RECORDS SHOWN:
|---|

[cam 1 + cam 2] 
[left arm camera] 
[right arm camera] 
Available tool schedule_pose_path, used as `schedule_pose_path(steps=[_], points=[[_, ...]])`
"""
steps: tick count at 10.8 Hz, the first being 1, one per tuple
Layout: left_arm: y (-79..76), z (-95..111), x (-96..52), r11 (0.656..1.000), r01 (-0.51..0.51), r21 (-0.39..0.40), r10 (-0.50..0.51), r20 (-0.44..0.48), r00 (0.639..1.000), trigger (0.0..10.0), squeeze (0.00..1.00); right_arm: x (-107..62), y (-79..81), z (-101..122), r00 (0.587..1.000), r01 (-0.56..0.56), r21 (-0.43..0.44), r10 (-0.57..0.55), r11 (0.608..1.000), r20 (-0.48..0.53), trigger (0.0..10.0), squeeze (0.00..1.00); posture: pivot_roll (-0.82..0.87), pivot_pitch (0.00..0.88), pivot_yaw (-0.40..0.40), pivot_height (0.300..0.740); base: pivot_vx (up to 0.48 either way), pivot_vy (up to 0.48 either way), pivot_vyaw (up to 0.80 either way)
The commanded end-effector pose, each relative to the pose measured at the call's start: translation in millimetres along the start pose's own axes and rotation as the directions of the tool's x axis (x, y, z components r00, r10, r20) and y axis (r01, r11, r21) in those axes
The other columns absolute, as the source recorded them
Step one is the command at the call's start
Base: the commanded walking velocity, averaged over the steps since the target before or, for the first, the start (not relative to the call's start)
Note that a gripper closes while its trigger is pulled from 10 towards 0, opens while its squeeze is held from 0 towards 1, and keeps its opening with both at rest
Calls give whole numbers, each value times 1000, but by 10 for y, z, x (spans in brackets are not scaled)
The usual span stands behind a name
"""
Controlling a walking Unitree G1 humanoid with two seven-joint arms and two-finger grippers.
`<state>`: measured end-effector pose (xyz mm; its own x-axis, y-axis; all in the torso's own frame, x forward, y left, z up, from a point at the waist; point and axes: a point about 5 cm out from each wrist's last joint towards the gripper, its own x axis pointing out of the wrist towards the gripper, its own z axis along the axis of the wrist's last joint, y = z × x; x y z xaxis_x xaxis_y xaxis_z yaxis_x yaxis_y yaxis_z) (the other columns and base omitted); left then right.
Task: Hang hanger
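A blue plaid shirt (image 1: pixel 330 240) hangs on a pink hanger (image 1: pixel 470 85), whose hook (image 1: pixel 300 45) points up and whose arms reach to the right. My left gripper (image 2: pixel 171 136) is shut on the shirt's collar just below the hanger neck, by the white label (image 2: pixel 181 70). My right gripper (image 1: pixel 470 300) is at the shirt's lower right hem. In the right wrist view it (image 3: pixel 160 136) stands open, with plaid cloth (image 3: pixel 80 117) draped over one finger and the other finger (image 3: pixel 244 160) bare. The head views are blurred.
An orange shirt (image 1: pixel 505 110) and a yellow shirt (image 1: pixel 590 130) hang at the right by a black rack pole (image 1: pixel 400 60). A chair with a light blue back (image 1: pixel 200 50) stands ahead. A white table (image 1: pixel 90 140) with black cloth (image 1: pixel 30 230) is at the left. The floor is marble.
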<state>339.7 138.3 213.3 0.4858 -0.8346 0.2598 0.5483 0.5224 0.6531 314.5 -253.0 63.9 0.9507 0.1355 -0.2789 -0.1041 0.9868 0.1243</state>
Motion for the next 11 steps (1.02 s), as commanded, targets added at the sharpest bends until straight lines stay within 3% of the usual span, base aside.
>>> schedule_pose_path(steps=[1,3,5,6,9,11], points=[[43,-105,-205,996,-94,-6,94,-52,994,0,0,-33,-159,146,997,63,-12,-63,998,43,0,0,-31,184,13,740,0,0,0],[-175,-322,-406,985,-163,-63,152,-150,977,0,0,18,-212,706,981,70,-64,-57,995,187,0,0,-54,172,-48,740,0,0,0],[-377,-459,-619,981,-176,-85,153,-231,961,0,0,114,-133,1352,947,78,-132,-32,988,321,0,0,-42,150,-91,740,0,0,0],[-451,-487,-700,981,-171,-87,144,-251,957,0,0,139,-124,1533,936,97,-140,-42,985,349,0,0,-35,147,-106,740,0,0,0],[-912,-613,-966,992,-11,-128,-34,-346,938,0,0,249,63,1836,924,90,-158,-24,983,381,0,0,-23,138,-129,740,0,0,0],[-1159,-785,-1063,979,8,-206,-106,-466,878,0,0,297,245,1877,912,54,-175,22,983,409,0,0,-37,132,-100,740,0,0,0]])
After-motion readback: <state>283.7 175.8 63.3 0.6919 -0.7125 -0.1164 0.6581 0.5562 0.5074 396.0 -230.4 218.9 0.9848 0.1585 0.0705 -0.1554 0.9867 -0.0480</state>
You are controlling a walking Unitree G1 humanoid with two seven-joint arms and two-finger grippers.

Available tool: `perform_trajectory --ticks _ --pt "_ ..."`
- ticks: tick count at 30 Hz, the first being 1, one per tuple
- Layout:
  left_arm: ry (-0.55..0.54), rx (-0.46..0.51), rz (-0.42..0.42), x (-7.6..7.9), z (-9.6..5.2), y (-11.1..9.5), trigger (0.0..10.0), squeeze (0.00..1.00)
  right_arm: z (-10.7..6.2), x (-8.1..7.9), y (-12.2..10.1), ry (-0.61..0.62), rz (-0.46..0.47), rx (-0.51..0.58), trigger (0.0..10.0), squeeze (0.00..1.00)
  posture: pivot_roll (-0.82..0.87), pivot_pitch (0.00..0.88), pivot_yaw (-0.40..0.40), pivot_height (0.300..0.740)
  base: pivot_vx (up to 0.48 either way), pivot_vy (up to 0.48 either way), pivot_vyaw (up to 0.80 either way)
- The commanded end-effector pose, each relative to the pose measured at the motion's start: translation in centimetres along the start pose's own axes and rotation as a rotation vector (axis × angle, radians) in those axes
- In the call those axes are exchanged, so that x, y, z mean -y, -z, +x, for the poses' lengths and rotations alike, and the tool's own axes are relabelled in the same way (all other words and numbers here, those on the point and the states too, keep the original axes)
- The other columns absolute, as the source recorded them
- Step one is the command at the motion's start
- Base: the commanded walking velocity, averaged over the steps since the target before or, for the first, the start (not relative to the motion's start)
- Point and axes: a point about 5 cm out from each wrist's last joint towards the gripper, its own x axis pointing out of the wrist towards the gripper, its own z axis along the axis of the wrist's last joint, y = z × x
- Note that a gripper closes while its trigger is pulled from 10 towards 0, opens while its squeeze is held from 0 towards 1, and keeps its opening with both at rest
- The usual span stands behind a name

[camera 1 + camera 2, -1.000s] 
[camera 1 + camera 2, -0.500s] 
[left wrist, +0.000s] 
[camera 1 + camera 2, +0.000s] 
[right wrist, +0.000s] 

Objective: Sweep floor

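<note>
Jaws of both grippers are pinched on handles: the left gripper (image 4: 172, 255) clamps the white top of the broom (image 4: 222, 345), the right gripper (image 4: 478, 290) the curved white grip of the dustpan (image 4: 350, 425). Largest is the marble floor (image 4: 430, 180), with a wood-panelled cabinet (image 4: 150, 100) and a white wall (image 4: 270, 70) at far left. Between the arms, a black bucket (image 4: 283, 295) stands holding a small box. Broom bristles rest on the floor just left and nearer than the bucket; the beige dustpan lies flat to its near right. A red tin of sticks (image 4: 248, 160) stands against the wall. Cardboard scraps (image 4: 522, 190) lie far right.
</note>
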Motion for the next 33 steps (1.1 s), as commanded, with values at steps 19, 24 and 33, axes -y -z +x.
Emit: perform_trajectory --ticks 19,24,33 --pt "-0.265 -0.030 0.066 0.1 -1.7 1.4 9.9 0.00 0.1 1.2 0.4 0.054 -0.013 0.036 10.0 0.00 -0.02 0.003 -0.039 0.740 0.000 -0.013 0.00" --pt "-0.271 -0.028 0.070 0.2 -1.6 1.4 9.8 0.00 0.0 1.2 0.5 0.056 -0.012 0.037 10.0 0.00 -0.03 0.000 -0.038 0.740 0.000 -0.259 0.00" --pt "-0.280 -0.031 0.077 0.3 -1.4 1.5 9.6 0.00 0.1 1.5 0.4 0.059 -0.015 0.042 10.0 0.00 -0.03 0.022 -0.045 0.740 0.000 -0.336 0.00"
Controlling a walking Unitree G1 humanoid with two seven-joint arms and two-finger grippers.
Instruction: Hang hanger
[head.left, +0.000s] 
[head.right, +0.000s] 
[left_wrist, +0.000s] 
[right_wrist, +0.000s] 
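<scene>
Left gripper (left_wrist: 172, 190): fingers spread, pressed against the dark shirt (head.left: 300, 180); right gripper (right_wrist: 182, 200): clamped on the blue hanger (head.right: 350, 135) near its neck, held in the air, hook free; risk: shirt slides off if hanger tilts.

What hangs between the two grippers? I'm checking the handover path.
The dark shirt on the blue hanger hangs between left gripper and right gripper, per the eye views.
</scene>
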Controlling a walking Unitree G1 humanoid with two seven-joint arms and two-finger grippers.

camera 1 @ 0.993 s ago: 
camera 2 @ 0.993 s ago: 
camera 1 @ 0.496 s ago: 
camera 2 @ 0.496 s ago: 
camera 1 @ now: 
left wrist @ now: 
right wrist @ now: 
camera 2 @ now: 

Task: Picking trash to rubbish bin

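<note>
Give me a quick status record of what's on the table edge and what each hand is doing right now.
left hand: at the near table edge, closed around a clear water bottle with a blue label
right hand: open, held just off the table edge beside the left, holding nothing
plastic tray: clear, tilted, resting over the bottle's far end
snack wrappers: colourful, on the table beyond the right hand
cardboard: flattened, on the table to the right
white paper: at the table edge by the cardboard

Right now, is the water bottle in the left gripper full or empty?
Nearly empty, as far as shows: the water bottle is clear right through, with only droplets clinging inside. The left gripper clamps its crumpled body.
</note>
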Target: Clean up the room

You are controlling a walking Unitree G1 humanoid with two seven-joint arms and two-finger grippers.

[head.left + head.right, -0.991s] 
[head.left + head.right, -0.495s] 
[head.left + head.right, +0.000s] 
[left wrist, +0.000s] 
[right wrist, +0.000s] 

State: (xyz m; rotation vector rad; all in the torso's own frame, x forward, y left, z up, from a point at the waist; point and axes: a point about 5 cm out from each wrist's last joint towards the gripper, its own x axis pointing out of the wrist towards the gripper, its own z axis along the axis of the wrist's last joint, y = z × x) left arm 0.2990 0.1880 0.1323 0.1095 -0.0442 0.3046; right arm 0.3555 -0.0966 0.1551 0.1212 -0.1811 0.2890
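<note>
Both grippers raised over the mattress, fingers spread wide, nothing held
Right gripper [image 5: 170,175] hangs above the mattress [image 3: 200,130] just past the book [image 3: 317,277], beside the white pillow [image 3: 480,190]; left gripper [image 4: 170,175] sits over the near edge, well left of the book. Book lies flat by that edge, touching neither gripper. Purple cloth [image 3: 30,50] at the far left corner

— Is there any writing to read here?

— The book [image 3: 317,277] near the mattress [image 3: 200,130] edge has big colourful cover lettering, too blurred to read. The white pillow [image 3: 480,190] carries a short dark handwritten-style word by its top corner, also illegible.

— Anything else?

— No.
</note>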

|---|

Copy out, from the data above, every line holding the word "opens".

Note that a gripper closes while its trigger is pulled from 10 towards 0, opens while its squeeze is held from 0 towards 1, and keeps its opening with both at rest
- Note that a gripper closes while its trigger is pulled from 10 towards 0, opens while its squeeze is held from 0 towards 1, and keeps its opening with both at rest

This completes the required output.